## What the exercise asks
From the material below, copy every line in which the word "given" occurs.

BEGIN

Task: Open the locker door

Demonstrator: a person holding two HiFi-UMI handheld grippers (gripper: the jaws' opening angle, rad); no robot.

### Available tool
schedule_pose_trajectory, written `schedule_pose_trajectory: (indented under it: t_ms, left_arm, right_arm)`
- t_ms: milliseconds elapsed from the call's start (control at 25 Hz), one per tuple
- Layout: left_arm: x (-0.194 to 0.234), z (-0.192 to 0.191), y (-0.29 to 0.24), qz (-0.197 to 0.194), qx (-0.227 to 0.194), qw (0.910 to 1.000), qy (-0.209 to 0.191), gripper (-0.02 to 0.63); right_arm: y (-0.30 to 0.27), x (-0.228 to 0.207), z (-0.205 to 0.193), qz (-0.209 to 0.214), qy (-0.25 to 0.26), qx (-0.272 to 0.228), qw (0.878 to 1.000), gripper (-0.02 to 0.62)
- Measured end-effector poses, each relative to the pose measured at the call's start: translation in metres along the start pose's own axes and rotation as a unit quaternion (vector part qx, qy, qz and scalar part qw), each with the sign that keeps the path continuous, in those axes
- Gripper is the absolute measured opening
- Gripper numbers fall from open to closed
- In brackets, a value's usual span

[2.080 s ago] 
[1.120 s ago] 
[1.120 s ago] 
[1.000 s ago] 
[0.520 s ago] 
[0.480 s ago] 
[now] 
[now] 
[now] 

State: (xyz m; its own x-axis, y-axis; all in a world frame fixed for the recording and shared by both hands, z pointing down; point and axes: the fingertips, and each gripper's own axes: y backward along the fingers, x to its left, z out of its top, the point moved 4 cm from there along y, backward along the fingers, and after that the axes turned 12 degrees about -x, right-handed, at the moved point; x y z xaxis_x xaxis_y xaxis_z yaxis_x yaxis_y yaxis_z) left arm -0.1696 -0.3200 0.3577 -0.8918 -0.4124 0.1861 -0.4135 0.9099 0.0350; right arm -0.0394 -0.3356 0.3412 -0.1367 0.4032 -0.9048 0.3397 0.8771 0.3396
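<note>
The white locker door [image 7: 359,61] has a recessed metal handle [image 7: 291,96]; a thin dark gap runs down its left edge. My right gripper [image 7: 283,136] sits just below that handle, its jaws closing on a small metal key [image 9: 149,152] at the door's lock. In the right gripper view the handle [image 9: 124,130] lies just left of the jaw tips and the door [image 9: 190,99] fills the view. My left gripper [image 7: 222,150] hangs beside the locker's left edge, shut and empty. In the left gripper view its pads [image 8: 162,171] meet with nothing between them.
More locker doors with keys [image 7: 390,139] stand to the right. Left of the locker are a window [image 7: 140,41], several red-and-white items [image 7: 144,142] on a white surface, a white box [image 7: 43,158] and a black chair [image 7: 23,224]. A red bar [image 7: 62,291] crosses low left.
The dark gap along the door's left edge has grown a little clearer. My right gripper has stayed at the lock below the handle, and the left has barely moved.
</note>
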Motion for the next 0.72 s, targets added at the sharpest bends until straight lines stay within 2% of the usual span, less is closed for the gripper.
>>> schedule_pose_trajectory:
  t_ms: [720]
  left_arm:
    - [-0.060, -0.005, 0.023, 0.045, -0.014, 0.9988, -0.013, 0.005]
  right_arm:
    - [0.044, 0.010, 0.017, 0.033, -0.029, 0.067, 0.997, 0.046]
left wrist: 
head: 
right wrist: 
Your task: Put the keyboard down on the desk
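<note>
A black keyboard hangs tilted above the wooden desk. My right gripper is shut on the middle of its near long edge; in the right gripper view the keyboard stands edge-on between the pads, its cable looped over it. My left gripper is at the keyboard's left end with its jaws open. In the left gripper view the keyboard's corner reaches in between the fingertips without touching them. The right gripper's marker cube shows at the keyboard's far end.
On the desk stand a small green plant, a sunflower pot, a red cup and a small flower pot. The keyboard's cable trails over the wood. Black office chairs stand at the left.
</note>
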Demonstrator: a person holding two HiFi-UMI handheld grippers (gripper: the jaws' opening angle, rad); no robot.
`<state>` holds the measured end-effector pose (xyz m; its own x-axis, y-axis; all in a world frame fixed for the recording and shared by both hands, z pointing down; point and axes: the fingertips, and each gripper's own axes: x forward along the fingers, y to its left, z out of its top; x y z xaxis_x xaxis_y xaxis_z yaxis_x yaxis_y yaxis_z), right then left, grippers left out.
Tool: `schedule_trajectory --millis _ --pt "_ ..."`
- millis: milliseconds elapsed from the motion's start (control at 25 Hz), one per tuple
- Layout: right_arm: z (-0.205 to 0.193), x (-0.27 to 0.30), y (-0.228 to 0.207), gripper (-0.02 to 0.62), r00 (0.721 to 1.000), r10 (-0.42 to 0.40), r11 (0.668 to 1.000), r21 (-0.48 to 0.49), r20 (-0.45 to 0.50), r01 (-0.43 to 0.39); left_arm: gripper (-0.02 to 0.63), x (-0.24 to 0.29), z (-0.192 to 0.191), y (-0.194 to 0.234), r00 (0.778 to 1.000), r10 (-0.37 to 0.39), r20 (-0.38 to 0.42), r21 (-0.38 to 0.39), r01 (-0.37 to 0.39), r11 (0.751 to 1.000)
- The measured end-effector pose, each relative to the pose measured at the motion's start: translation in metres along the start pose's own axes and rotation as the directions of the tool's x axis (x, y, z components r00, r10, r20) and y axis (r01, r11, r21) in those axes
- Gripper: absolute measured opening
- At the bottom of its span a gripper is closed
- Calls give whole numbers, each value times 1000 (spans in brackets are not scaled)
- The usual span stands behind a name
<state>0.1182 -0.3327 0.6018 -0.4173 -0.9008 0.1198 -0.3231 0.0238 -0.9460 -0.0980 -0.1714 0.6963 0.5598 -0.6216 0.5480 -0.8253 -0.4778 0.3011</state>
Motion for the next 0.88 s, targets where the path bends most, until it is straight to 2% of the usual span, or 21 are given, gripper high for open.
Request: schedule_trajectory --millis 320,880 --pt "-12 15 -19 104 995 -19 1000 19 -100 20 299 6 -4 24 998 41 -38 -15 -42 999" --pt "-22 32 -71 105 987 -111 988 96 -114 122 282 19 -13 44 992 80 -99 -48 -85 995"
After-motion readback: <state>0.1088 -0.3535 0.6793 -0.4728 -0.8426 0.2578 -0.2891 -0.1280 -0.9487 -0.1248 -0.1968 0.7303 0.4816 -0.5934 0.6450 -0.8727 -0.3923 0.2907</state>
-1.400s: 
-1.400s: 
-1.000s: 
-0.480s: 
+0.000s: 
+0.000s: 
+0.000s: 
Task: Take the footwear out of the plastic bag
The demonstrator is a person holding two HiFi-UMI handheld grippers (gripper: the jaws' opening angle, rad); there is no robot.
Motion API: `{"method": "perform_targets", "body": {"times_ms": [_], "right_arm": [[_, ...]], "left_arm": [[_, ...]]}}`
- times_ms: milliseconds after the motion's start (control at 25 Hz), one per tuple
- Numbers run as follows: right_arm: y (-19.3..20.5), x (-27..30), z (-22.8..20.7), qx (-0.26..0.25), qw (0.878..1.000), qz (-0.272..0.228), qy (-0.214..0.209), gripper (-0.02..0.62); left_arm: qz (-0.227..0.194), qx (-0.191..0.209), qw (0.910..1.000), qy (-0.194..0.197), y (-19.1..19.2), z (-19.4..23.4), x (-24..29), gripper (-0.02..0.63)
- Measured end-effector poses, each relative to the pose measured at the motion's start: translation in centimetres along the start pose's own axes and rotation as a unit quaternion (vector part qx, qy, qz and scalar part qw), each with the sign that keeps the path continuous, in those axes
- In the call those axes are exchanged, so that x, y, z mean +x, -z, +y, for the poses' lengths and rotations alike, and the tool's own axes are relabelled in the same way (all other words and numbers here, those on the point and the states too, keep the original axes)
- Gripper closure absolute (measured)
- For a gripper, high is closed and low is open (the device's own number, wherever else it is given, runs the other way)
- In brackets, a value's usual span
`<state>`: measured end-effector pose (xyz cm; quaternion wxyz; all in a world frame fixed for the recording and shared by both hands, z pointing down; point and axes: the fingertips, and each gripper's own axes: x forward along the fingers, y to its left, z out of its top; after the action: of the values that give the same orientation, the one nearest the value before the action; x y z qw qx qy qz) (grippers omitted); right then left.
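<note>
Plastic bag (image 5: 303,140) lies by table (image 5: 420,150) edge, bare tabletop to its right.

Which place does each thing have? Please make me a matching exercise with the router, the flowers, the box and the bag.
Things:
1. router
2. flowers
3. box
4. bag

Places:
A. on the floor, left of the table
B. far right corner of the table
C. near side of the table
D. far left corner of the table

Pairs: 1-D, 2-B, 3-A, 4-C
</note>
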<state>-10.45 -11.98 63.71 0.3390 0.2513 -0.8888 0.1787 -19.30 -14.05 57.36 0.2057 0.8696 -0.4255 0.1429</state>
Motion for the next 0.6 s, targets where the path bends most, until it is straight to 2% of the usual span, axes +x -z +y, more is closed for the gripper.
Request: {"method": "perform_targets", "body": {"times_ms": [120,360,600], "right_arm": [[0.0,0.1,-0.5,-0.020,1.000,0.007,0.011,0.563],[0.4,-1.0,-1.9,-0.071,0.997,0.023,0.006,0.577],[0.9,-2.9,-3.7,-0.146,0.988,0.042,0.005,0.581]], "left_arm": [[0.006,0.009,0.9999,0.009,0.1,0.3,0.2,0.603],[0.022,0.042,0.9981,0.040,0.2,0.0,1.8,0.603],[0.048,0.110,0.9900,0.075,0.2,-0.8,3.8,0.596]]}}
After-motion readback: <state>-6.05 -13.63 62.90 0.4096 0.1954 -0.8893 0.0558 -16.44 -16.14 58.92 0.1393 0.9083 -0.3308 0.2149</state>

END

## Exercise result
Motion for the next 0.88 s, targets where the path bends most, until it is straight to 2% of the usual span, or 21 are given, gripper high for open.
- For a gripper, high is closed and low is open (the device's own number, wherever else it is given, runs the other way)

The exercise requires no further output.